YOUR OBJECTIVE:
Filter the entries down to the lines holding "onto", then copy those lines.

RECORD EXCERPTS:

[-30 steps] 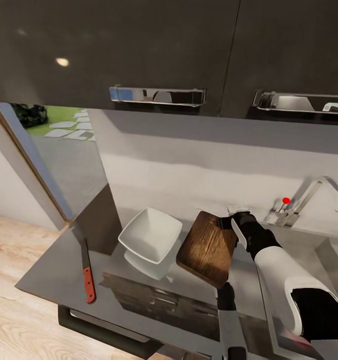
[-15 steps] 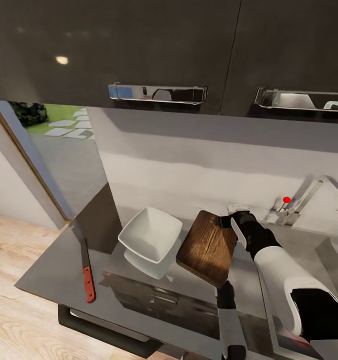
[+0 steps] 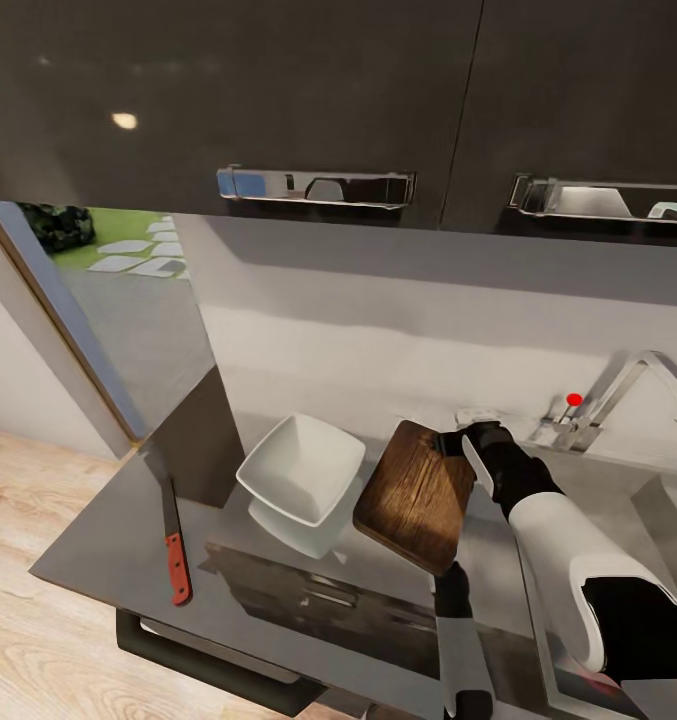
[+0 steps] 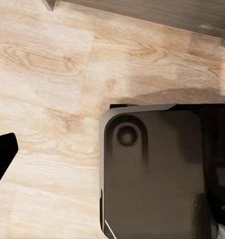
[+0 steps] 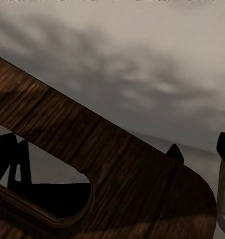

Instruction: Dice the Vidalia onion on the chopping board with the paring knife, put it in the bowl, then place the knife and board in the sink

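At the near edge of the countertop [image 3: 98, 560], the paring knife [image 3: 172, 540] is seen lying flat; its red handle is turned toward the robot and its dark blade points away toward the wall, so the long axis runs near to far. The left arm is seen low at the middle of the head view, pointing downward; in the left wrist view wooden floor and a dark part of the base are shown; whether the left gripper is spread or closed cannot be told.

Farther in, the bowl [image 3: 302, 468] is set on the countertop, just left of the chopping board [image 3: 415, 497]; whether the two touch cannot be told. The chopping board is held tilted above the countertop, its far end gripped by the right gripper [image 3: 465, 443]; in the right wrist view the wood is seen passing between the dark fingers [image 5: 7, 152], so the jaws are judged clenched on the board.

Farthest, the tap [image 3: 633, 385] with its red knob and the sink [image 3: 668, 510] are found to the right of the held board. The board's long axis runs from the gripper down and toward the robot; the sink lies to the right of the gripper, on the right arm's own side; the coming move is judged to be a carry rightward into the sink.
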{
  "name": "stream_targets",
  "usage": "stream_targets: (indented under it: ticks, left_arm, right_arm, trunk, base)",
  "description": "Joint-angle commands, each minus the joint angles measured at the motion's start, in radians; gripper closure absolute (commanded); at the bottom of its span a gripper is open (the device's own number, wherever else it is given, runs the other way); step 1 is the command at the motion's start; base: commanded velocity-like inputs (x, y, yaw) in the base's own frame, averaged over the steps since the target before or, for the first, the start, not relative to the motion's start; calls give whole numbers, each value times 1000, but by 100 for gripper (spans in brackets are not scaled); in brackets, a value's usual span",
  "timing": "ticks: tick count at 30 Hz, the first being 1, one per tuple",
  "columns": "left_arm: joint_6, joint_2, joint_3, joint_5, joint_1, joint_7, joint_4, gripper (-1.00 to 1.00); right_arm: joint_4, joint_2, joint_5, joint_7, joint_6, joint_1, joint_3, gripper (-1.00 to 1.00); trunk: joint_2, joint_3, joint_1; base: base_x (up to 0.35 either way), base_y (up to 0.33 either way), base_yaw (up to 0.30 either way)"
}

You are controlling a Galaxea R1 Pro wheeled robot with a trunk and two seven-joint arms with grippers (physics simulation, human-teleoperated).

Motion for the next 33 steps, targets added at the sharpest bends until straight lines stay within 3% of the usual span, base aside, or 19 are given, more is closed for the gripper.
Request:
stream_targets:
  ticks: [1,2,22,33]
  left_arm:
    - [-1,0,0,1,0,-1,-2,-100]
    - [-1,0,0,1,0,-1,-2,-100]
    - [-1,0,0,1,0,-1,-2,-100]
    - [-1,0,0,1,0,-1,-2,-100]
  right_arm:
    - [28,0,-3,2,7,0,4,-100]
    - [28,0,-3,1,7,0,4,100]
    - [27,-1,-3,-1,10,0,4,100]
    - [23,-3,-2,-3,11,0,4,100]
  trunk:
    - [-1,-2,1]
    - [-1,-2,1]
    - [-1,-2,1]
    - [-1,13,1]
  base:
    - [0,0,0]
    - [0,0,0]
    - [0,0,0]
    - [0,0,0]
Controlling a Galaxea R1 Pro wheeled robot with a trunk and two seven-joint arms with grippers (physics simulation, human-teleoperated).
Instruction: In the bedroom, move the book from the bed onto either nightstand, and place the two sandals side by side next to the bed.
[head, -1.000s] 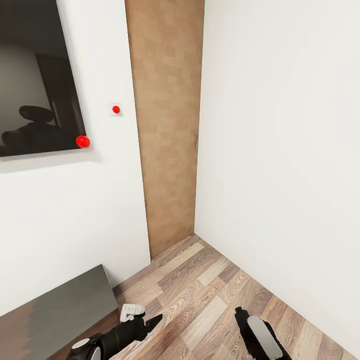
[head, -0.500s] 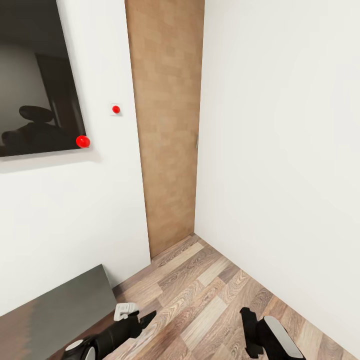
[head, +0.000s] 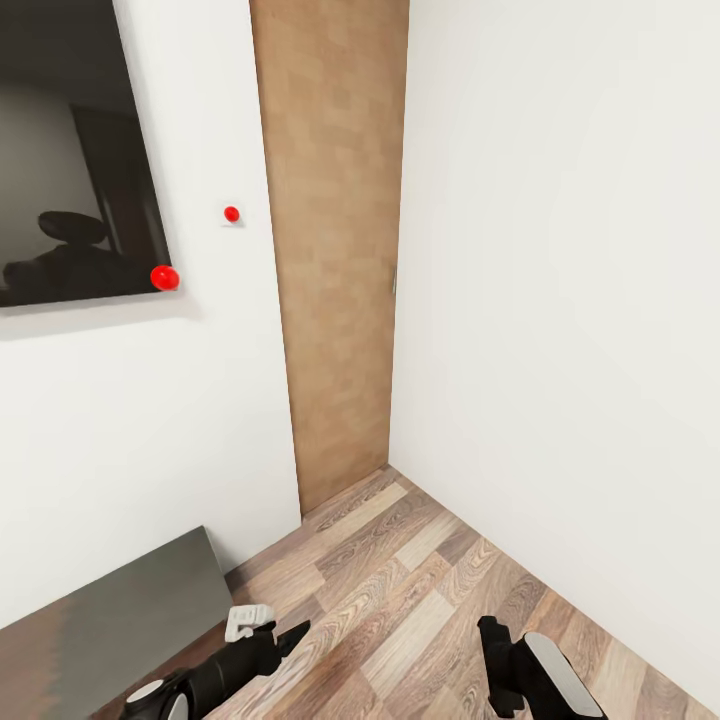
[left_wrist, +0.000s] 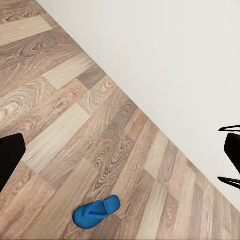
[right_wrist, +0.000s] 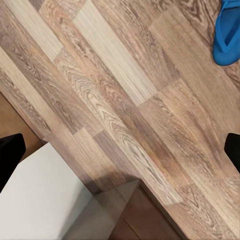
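Note:
One blue sandal (left_wrist: 96, 211) lies flat on the wood-plank floor (left_wrist: 60, 125) near the white wall, below and ahead of my left gripper (left_wrist: 120, 157), which is open and empty. A blue sandal (right_wrist: 227, 32) also lies on the planks in the right wrist view, well off to one side of my open, empty right gripper (right_wrist: 120, 150). From the head camera both grippers hang low over the floor, the left gripper (head: 285, 635) beside the right gripper (head: 495, 645). The book, the bed and the nightstand are out of view.
I face a room corner with white walls and a light-brown wooden door (head: 335, 250). A dark glossy panel (head: 70, 150) with a red dot hangs on the left wall. A grey reflective surface (head: 120, 620) sits low at the left, close to my left arm.
My left gripper has drawn back a little toward the lower left. The right gripper has shifted slightly right and lower. The head view has tipped very slightly.

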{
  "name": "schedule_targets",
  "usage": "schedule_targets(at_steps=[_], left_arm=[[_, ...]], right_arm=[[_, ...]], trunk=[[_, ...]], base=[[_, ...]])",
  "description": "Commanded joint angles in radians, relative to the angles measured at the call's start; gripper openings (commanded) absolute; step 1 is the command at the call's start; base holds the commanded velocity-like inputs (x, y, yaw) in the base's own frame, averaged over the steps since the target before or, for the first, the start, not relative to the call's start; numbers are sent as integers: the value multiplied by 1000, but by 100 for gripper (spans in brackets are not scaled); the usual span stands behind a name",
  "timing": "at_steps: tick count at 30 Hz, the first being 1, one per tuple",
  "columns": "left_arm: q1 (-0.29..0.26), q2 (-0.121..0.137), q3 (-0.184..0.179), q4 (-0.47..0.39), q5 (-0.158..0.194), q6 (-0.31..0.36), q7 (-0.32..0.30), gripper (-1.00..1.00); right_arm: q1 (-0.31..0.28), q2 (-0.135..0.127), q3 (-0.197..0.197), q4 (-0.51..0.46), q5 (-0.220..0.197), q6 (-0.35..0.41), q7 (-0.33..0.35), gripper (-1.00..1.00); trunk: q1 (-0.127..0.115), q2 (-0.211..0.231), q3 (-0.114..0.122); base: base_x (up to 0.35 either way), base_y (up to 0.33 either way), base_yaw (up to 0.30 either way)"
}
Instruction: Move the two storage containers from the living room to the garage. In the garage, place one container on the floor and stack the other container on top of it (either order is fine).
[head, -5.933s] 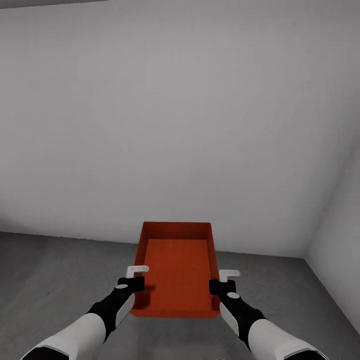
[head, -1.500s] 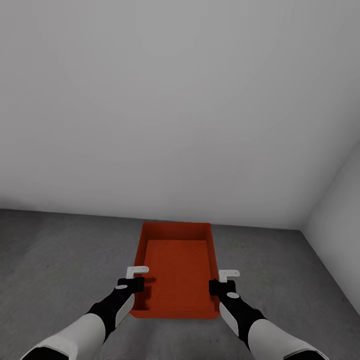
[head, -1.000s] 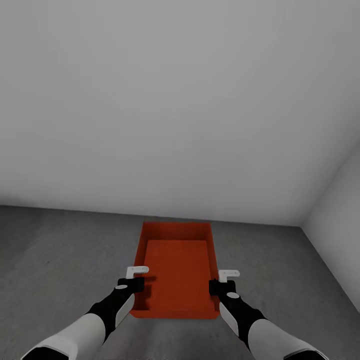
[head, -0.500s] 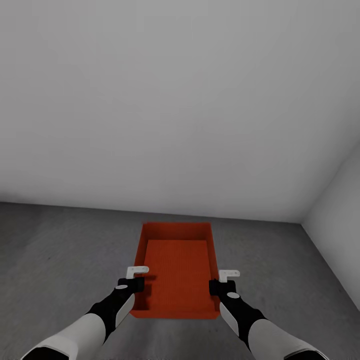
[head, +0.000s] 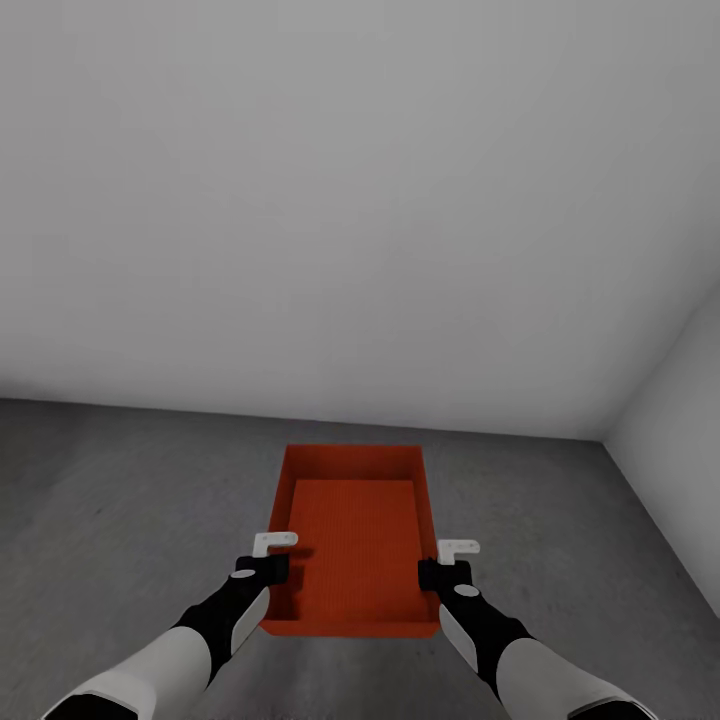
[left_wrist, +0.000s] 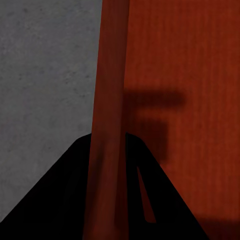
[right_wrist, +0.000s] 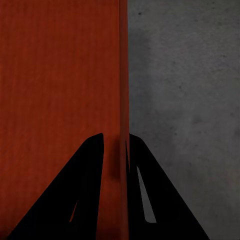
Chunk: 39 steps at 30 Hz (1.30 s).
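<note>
While both hands clamp its side walls, container (head: 352, 540) long axis points toward wall (head: 360, 220).

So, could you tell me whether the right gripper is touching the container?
Touching: in the right wrist view, the right gripper fingers clamp the storage container wall.

Soft, even light, no glare; the wall (head: 360, 200) is pale and smooth; a dark shadow lies inside the orange bin (left_wrist: 200, 75); close up, the bin's wall looks blurry.
</note>
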Motion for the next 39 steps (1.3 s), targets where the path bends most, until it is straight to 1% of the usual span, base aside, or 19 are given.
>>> schedule_targets(at_steps=[1, 4, 39], left_arm=[[-1, -14, 21, -13, -9, 6, 9, -100], [-1, -14, 20, -13, -9, 6, 9, -100], [-1, -14, 20, -13, -9, 11, 9, -100]], right_arm=[[0, 0, -7, 4, -16, -7, -11, -100], [0, 0, -7, 4, -16, -7, -11, -100], [0, -1, -7, 4, -16, -9, -11, -100]], trunk=[[0, -1, -1], [0, -1, -2], [134, -246, -111]], base=[[0, 0, 0], [0, 0, 0], [0, 0, 0]])
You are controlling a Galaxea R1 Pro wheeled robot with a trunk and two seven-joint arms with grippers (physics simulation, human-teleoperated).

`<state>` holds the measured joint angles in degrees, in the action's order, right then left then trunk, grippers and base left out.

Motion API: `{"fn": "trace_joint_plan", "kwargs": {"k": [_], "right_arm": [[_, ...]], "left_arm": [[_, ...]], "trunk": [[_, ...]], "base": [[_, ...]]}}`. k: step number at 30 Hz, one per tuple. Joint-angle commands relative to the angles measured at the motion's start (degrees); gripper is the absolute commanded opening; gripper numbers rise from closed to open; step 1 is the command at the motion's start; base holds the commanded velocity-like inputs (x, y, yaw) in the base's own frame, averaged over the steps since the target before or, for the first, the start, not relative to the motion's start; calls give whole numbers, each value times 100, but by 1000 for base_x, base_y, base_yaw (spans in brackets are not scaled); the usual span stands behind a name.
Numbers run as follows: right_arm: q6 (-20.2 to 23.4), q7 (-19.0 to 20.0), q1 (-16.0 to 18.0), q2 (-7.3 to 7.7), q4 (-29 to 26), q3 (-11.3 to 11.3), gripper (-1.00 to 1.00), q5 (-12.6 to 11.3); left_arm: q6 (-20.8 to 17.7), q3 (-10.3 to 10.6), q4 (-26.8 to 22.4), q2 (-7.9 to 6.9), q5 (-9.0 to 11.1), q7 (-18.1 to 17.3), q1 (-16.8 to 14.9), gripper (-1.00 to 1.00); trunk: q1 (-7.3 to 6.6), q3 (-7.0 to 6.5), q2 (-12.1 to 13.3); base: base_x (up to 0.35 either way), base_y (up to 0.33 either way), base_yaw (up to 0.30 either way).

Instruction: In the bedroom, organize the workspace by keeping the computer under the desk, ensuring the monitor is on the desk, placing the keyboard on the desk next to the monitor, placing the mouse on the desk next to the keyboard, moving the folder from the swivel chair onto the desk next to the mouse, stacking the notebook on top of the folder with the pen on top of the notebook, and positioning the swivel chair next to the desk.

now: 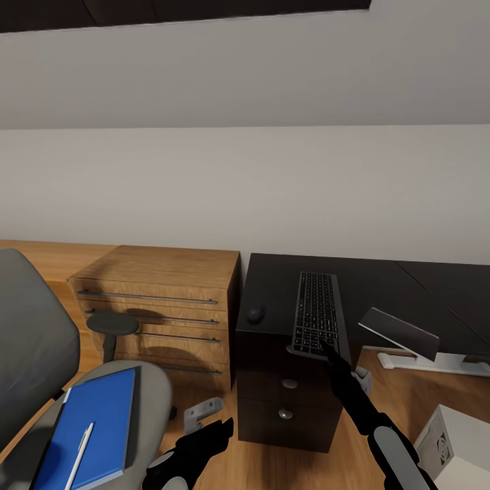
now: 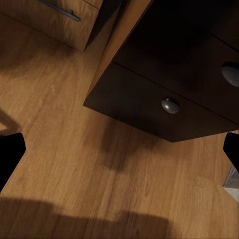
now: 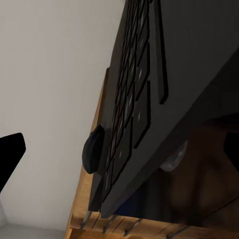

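Black counter (image 1: 381, 286) against the white wall, keyboard (image 1: 316, 312) lying lengthwise on its near left section, near edge reaching the counter's front lip. Small dark mouse (image 1: 256, 312) left of the keyboard, apart from it, near the counter's left edge. Right jaws (image 1: 327, 348) at the keyboard's near end, touching or just above it; spread wide in the right wrist view, dark fingertips (image 3: 11, 154) at opposite borders, nothing between them. Left jaws (image 1: 216, 430) low over the wood floor (image 2: 74, 159) before the counter's black drawers (image 2: 164, 99), likewise wide apart and holding nothing. Monitor (image 1: 401, 333) tilted, down beside the counter at right, screen facing up and away, white base on the floor. Pale computer (image 1: 456, 446) at lower right on the floor. Grey swivel chair (image 1: 41, 354) at left, blue folder (image 1: 92, 425) flat on its seat, white pen (image 1: 79, 454) lying on the folder. Light-wood drawer cabinet (image 1: 163, 309) between chair and counter.
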<state>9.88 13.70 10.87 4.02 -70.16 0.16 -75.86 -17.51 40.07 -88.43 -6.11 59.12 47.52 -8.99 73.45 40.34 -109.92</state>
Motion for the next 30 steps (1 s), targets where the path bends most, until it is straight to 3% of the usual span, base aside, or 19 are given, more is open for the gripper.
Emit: {"fn": "trace_joint_plan", "kwargs": {"k": [1, 23, 24, 30], "right_arm": [[23, 10, 3, 3, 0, 0, 100, -60], [23, 10, 3, 3, -3, -108, 100, -59], [21, 10, 3, 3, -4, -106, -100, -59], [23, 10, 3, 3, -6, -104, -100, -58]], "left_arm": [[-16, 9, -8, -4, 21, 33, -7, 100], [-16, 10, -8, -4, 21, 31, -7, 100], [-16, 10, -8, -4, 21, 30, -7, 100], [-16, 23, 6, 4, 28, 35, -7, 100]], "trunk": [[-1, 6, -3], [-1, 6, -3], [-1, 6, -3], [-1, 6, -3]], "base": [[0, 0, 0], [0, 0, 0], [0, 0, 0], [0, 0, 0]]}}
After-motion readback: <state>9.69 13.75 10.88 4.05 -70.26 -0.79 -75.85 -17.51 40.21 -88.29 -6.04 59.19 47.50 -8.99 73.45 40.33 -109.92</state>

COMPLETED TASK:
Instruction: In the bedroom, move the book from the bed onto either nightstand, and place the two sandals side by side next to the bed.
Instruction: In the bedroom, organize the workspace by keeping the computer under the desk, ensuring the monitor is on the desk, placing the keyboard on the desk next to the monitor, placing the mouse on the desk next to the keyboard, moving the folder from the swivel chair onto the desk next to the mouse, stacking the notebook on top of the folder with the pen on top of the notebook, and positioning the swivel chair next to the desk.

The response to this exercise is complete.